At a onsite workshop with a new potential customer in wonderful Zurich I was challenged with a requirement I’ve never had in the last few years with Cypher.
Since I cannot disclose any details of the use case or the data used let’s create an artificial example with a similar structure:
- a restaurant has several rooms
- each room has various tables
- each table is occupied with 0 to 6 guests
The goal of the query is to find the most occupied table for each room. As an example, I’ve created a Neo4j console at http://console.neo4j.org/r/ufmpwi.
The challenging here is that we want to do a kind of local filtering: for a given room we need the most occupied table. Calling the reduce function to the rescue. The idea is to run the reduce with 3 state variables:
- the index of the highest occupation so far
- the current index (aka iteration number)
- the value of highest occupation so far
RETURN reduce(x=[0,0,0], i IN [1,2,2,5,2,1] |
CASE WHEN i>x[2] THEN [x[1],x[1]+1,o] ELSE [x[0], x[1]+1,x[2]] END
)[0]
Reduce allows just one single state variable to be used but we can use a three element array instead (which is one variable 🙂 ).

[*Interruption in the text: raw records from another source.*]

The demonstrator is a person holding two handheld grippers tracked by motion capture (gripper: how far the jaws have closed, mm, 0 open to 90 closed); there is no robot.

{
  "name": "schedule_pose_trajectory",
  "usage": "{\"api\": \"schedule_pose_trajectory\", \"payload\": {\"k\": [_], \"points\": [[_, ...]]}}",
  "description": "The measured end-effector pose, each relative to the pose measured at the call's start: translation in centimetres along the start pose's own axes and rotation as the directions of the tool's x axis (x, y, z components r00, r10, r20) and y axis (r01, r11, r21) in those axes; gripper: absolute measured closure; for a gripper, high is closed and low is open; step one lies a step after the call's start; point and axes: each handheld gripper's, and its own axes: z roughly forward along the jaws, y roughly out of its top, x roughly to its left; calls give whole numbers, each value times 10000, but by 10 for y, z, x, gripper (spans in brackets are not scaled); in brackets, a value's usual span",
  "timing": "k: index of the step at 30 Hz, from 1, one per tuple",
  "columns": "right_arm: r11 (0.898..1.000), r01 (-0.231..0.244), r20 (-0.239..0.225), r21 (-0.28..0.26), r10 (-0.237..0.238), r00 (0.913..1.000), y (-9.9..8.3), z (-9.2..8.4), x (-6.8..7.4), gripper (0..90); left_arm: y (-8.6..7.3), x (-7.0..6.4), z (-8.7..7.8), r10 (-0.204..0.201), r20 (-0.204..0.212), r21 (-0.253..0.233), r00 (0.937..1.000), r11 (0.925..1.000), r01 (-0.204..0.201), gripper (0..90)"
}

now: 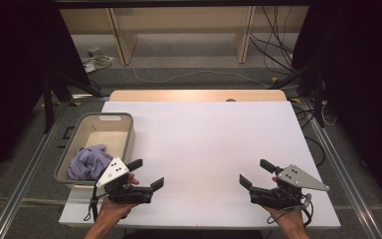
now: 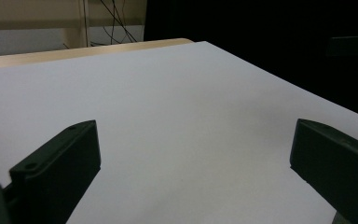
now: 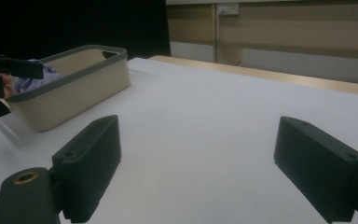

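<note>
Both grippers' blocky black fingers gape over smooth white table, near crumpled purple cloth.

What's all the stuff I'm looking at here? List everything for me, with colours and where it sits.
table: one, white top with a wooden far edge, centre of the high view
basket: one, beige with a grey rim, at the table's left edge
cloth: one, lilac, crumpled in the basket's near end
shelving: one, pale wood, on the floor beyond the table
cables: several, dark and white, on the floor beyond
left gripper: one, black, jaws open, empty, near left
right gripper: one, black, jaws open, empty, near right
</note>
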Motion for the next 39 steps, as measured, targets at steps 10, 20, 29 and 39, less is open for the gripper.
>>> {"api": "schedule_pose_trajectory", "payload": {"k": [10, 20, 29, 39], "points": [[10000, -46, 32, 23, 46, 10000, 0, 0, -1, 159, 1, -1, 3, 104, -12, 81, 9999, 9999, -104, 13], [9999, 98, 21, 76, -98, 9999, -1, 1, 1, 160, 3, 3, 5, 499, -709, 190, 9962, 9986, -487, 14], [9997, 214, 109, 109, -215, 9997, 0, 2, 1, 159, 14, 28, -1, -105, -1720, 95, 9850, 9999, 123, 26], [9998, 200, 148, 89, -202, 9997, 1, 0, 2, 160, 19, 44, -1, -384, -2413, 728, 9697, 9957, 575, 26]]}}
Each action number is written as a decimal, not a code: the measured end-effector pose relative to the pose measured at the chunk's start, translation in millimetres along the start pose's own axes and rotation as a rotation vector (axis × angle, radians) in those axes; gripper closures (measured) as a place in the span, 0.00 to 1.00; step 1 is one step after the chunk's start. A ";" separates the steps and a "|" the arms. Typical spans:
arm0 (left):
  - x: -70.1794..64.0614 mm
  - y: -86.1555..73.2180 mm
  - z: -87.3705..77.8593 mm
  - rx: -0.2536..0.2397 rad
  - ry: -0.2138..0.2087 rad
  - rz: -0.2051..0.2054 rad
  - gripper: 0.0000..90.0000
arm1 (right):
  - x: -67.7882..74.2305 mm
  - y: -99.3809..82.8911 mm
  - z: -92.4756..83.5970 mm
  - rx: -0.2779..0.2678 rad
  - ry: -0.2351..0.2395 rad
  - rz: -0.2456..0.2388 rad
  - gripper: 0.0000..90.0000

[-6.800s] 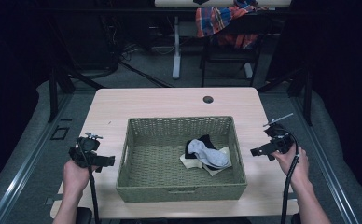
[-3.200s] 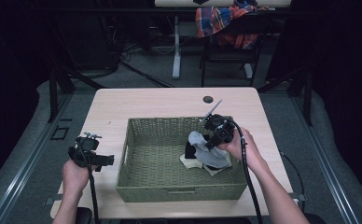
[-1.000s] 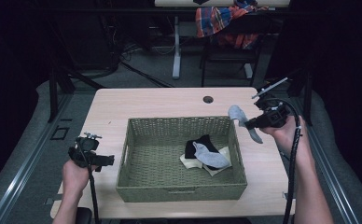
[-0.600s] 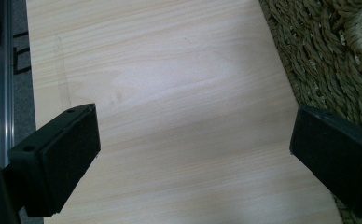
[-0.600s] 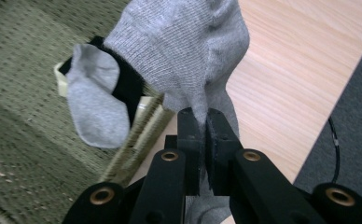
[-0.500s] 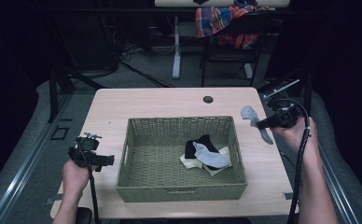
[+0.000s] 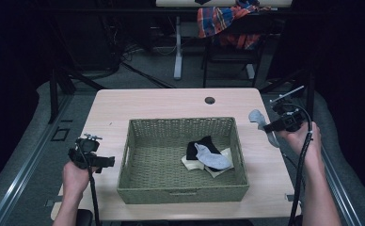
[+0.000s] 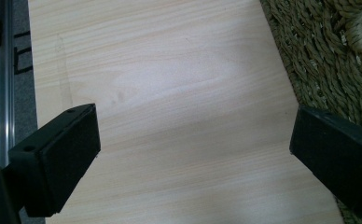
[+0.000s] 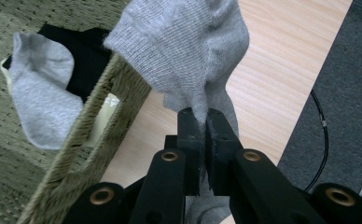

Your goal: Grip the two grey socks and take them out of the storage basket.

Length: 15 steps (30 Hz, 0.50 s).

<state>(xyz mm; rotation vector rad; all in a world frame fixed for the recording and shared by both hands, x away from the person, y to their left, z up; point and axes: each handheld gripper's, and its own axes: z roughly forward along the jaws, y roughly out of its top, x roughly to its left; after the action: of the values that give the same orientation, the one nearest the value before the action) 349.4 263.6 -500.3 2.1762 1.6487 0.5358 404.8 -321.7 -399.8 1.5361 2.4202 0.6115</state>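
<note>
My right gripper (image 7: 271, 128) is shut on a grey sock (image 7: 260, 121), which hangs over the table just right of the woven basket (image 7: 138, 136). In the right gripper view the grey sock (image 9: 188, 51) bunches above the pinched jaws of that gripper (image 9: 206, 122). Inside the basket lie a second grey sock (image 7: 212, 157), a black sock (image 7: 200, 145) and a cream sock (image 7: 190, 163). My left gripper (image 7: 106, 161) stands open, low over the table at the basket's left side. The left gripper view has bare wood between the spread pads (image 8: 62, 149).
The basket's woven wall (image 8: 328, 56) lies close to my left gripper's right jaw. A round grommet hole (image 7: 210, 100) sits at the table's far edge. A cable (image 9: 320, 116) trails on the floor right of the table. A chair with plaid cloth (image 7: 223, 19) stands behind.
My right gripper has carried the grey sock out of the basket, then rightward and slightly down beside its right rim. The left hand has stayed put.
</note>
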 end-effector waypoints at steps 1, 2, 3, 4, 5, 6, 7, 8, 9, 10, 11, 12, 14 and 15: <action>0.1 0.0 0.0 -0.001 0.001 0.000 0.02 | -1.0 -0.8 2.6 -0.006 -0.001 0.006 0.96; 0.2 0.0 0.2 -0.001 0.000 -0.001 0.02 | -2.1 -1.2 5.8 -0.001 0.006 0.010 0.96; 0.4 0.0 0.3 0.000 0.000 -0.002 0.02 | -3.1 -1.8 9.2 0.008 0.003 0.012 0.96; 0.4 0.0 0.3 0.000 0.001 -0.003 0.02 | -4.2 -2.7 13.6 0.016 -0.004 0.015 0.96; 0.4 0.0 0.1 -0.001 0.001 -0.002 0.02 | -5.5 -3.1 18.1 0.038 -0.009 0.009 0.96; 0.3 0.0 -0.1 -0.001 0.001 -0.002 0.02 | -6.1 -3.7 22.8 0.052 -0.015 0.011 0.96; 0.3 0.0 -0.1 -0.001 0.001 -0.001 0.02 | -6.7 -4.2 27.4 0.062 -0.013 0.012 0.96; 0.3 0.0 0.0 0.000 0.001 -0.001 0.02 | -7.5 -4.5 31.3 0.082 -0.013 0.009 0.96; 0.3 0.0 0.1 0.000 0.000 -0.001 0.02 | -7.5 -5.2 35.3 0.079 -0.013 0.011 0.96; 0.2 0.1 0.2 -0.001 -0.001 0.000 0.02 | -7.4 -5.7 38.2 0.081 -0.010 0.012 0.96; 0.1 0.2 0.2 0.001 -0.002 0.002 0.02 | -7.4 -5.9 41.1 0.092 -0.006 0.011 0.96; 0.1 0.3 0.3 0.001 -0.002 0.003 0.02 | -6.7 -6.1 43.9 0.100 -0.011 0.012 0.96; 0.1 0.3 0.3 0.001 -0.003 0.003 0.02 | -6.6 -6.4 49.2 0.115 -0.009 0.006 0.96; 0.3 0.2 0.4 0.000 -0.003 0.003 0.02 | -6.7 -6.5 51.3 0.125 -0.014 0.006 0.96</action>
<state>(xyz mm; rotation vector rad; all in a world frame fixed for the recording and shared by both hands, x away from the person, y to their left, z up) 349.8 263.8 -500.5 2.1786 1.6444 0.5331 422.4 -318.3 -448.8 1.5888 2.4872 0.4572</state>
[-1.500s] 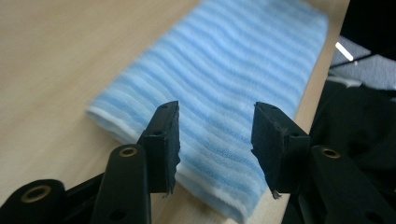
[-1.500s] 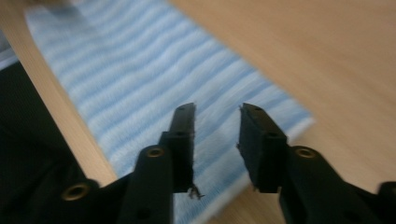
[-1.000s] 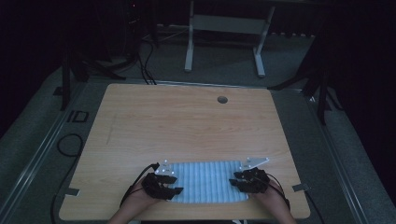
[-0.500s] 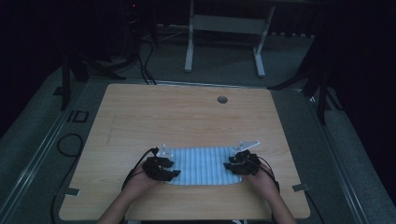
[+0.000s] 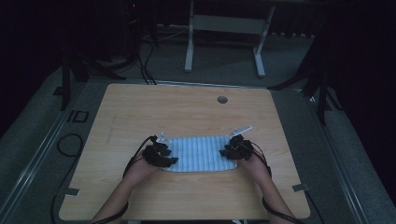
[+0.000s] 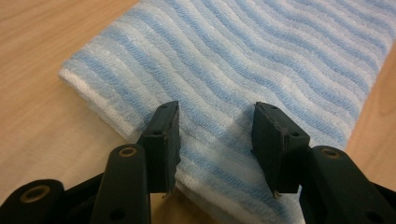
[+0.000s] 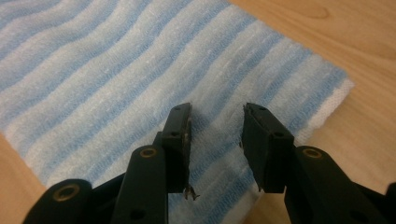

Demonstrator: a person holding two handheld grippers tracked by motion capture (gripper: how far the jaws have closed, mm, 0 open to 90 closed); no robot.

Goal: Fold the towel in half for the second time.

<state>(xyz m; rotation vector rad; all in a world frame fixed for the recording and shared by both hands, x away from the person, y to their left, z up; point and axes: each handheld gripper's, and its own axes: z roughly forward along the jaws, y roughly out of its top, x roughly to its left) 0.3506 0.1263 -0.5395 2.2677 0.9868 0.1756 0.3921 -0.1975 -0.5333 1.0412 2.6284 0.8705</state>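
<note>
A folded cloth with blue and white stripes (image 5: 201, 153) lies flat on the wooden table (image 5: 177, 112), a little nearer than its middle. My left gripper (image 5: 163, 156) is at the cloth's left end and my right gripper (image 5: 231, 151) at its right end, each in a hand. In the left gripper view the left gripper (image 6: 217, 109) has its jaws spread over the cloth (image 6: 243, 56) near a folded corner, pinching nothing. In the right gripper view the right gripper (image 7: 218, 109) stands the same way over the cloth (image 7: 93, 70).
A small round hole (image 5: 222, 99) sits in the tabletop near its far edge. Bare wood surrounds the cloth on all sides. Beyond the table stand a white metal frame (image 5: 224, 23) and dark stands, with cables on the floor at left (image 5: 70, 140).
Both hands have moved away from the person toward the table's middle, and the cloth has shifted that way with them. The jaw spacing looks unchanged.
</note>
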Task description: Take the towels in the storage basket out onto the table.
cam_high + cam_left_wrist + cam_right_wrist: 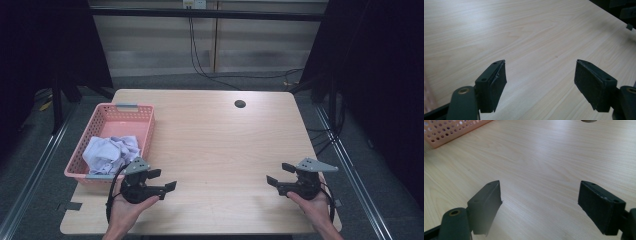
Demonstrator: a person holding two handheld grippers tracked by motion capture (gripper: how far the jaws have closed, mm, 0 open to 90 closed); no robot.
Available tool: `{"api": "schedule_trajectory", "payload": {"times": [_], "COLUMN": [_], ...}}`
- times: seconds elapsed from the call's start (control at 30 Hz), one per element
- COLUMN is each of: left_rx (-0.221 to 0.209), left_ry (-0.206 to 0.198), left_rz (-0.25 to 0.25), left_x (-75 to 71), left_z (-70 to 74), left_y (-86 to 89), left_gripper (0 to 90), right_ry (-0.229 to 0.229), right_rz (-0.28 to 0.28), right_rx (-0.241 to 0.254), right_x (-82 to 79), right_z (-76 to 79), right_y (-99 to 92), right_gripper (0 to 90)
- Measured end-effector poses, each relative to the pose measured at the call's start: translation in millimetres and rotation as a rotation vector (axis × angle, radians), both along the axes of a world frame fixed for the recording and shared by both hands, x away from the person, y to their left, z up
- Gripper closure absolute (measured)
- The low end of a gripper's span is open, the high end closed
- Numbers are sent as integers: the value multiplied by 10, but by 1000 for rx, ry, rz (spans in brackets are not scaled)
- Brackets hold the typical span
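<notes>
A pink perforated basket point(145, 117) stands at the table's left edge, and a crumpled pale lilac cloth point(110, 152) lies in its near half. Just right of the basket's near corner, a hand holds my left gripper point(162, 180) low over the wood, jaws pointing right. Its jaws stand open in the left gripper view point(540, 82) with bare tabletop between them. Near the front right corner, my right gripper point(278, 175) points left toward the other one. It is open too, and the right gripper view point(539, 206) has nothing between its black pads.
The light wooden table point(215, 145) has a round cable hole point(240, 104) at its far right. The basket's corner point(451, 131) appears far off in the right gripper view. Black curtains flank the table, and cables run along the floor behind it.
</notes>
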State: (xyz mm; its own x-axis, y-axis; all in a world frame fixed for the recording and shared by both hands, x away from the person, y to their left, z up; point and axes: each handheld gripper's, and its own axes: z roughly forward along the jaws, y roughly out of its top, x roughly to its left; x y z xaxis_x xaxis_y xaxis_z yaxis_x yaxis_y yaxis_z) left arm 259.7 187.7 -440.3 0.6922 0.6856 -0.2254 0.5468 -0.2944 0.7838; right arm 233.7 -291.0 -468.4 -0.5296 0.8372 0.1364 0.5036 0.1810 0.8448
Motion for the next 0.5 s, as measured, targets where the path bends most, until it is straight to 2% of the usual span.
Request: {"api": "schedule_trajectory", "payload": {"times": [0.1, 0.13, 0.2, 0.23, 0.3, 0.37, 0.4, 0.5], "left_rx": [7, 14, 37, 44, 29, 21, 1, 13], "left_ry": [-19, -17, 4, -1, -11, -20, -25, -38], "left_rz": [16, 35, 43, 63, 77, 93, 119, 122], "left_x": [-4, 8, 54, 58, 57, 59, 61, 70], "left_z": [69, 92, 123, 138, 161, 178, 213, 286], "left_y": [106, 165, 277, 319, 393, 443, 514, 596], "left_gripper": [251, 250, 230, 219, 219, 223, 222, 221], "right_ry": [12, 8, 10, 6, 0, 5, 9, 16], "right_rz": [-1, 2, 9, 11, 23, 22, 24, 34], "right_rx": [-1, -3, -10, -12, -11, -8, -10, -15], "right_x": [0, 0, -6, -5, -7, -1, 7, 12], "right_z": [-5, -6, -4, -6, -5, -4, -8, -19], "right_y": [4, 6, 21, 29, 40, 50, 55, 65], "right_gripper": [175, 174, 178, 184, 221, 178, 177, 177]}}
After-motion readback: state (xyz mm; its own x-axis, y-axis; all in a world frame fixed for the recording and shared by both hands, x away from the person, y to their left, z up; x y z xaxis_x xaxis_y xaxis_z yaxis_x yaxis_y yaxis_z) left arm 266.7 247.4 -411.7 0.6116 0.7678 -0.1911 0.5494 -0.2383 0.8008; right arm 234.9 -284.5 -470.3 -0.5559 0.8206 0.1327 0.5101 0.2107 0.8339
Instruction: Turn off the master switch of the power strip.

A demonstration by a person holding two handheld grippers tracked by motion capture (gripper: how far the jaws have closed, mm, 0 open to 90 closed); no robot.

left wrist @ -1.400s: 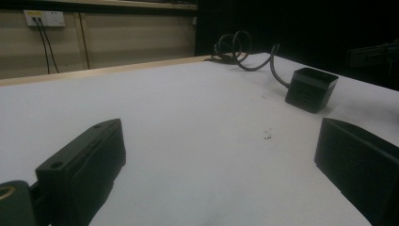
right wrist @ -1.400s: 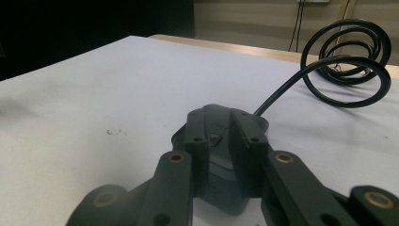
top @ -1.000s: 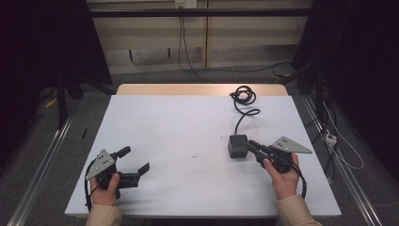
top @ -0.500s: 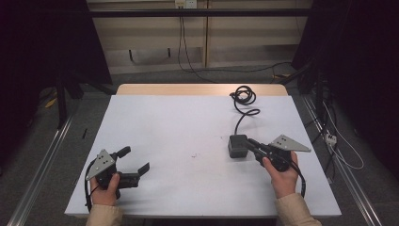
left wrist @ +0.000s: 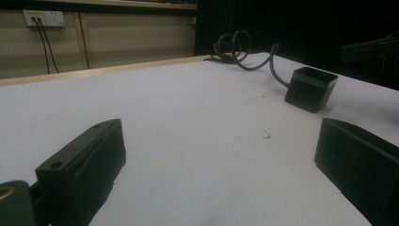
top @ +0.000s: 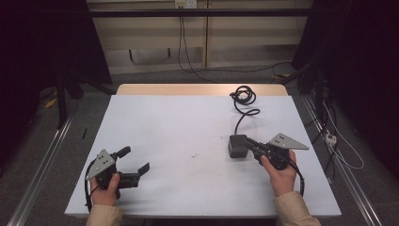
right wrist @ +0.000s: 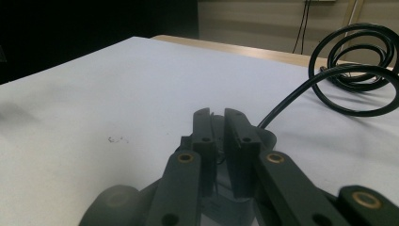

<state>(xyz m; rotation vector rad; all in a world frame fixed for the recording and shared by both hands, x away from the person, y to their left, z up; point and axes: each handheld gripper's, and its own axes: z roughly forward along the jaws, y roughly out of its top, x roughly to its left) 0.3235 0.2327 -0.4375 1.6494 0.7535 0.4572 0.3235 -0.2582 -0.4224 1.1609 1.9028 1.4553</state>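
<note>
Honestly, the right gripper [top: 251, 145] looks nearly closed, pinching the edge of the black adapter block [top: 236, 146] right at its tips; the grip seems shallow, so the stiff coiled cable [top: 244, 96] beyond could tug it loose. Meanwhile the left gripper [top: 134, 161] sits wide open, empty.

- No word, number or brand can be read anywhere here.
- The black adapter block [left wrist: 310, 88], ahead of the left gripper's fingers [left wrist: 80, 169], has a faint raised mark on its side, too dim to make out.
- The wall socket plate [left wrist: 45, 18], far beyond those fingers, carries a yellow strip along its top edge; no lettering on it can be read.
</note>
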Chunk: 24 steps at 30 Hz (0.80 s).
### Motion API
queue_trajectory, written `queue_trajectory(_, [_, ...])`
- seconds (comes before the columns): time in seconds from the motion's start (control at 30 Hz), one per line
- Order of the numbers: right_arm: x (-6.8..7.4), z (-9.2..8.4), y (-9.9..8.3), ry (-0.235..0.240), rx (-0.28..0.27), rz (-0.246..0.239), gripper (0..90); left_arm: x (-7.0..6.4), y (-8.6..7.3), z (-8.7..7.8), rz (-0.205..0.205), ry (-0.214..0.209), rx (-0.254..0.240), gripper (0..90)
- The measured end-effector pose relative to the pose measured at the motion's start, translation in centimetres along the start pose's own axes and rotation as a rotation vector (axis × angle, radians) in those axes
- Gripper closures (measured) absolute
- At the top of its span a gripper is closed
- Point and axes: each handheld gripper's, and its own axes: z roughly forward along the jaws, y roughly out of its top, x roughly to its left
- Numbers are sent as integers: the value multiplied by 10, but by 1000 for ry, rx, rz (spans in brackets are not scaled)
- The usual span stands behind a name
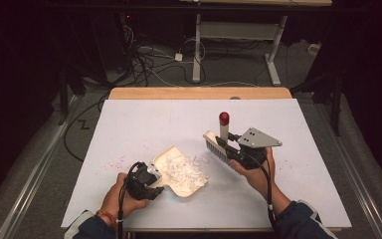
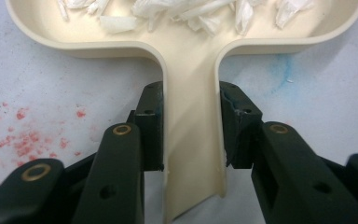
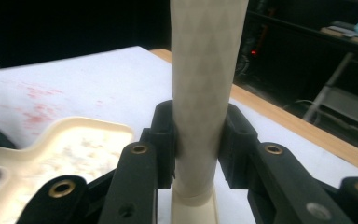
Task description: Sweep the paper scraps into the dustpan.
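Worktop (image 1: 129, 124): bare room is seen beyond both tools in the high view. Dustpan (image 2: 191, 93), filled with paper scraps (image 2: 177, 11): its handle is clamped by the left hand-held gripper (image 2: 191, 135). Brush (image 1: 218, 144): its handle is clamped upright by the right hand-held gripper (image 3: 198, 149), just beside the dustpan's open edge.
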Motion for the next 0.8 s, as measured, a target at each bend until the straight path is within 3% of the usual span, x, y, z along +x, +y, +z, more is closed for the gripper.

When the current element is larger than the maximum so far (aka the 3rd element of the state), we update the first element to the current position. The second element (current index) is always incremented. If the current element is not larger then the maximum so far, we just increment the current count (2nd element) and keep the other values:
The full query is:
MATCH (:Restaurant)-[:HAS_ROOM]->(room)-[:HAS_TABLE]->(table)
OPTIONAL MATCH (guest)-[:SITS_AT]->(table)
WITH room, table, count(guest) AS guestsAtTable
WITH room, collect(table) AS tables, collect(guestsAtTable) AS occupation
RETURN room, tables[reduce(x=[0,0,0], o IN occupation |
CASE WHEN o>x[2]
THEN [x[1], x[1]+1,o]
ELSE [x[0], x[1]+1,x[2]]
END
)[0]] AS mostOccupied, tables, occupation
The first line is pretty much obvious. Since there might be tables without guests OPTIONAL MATCH
is required in line 2.
Cypher does not allow you to do direct aggregations of aggregations. Using multiple WITH
helps here. In line 3 we first calculate counts of guests per table. Line 4 returns one line per room with two collections – one holding the tables, the other their occupation. Note that both collections do have the same order. Finally from line 5 on the reduce function is applied to find the most occupied table in each room.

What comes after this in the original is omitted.